● **Prompt**:
Look through the listing below and give the number of lines that hold "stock". Say nothing more.
________
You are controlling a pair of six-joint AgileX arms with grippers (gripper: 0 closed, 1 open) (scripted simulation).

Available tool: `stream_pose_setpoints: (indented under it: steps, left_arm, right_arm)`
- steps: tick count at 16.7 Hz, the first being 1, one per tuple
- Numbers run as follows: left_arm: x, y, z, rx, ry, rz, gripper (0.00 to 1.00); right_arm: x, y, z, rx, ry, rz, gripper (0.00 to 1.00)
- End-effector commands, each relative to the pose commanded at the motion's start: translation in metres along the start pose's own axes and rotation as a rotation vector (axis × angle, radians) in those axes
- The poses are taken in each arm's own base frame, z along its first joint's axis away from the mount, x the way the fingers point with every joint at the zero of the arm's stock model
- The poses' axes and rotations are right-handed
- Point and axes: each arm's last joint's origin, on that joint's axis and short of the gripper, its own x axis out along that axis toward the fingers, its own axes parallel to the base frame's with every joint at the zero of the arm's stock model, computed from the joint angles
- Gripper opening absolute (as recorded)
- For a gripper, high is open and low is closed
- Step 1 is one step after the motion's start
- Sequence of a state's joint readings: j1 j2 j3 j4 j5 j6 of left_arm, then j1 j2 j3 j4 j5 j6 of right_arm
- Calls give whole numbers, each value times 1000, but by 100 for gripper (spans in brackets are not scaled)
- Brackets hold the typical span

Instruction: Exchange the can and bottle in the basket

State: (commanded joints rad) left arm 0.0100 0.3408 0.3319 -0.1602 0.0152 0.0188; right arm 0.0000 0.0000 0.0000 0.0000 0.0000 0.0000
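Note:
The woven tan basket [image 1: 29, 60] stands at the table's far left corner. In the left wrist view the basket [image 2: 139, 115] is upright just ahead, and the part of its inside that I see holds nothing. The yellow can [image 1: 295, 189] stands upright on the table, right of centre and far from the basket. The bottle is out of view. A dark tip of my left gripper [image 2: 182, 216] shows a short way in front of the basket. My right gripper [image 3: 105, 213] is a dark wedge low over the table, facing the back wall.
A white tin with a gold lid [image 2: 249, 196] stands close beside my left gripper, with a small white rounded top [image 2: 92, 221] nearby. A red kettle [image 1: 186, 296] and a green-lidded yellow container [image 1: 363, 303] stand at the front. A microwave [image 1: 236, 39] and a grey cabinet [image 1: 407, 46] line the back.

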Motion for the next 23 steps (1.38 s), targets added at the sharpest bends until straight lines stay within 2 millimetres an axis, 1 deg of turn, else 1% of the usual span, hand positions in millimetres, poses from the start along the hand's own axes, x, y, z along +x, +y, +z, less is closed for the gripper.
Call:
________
● **Response to this exercise**:
2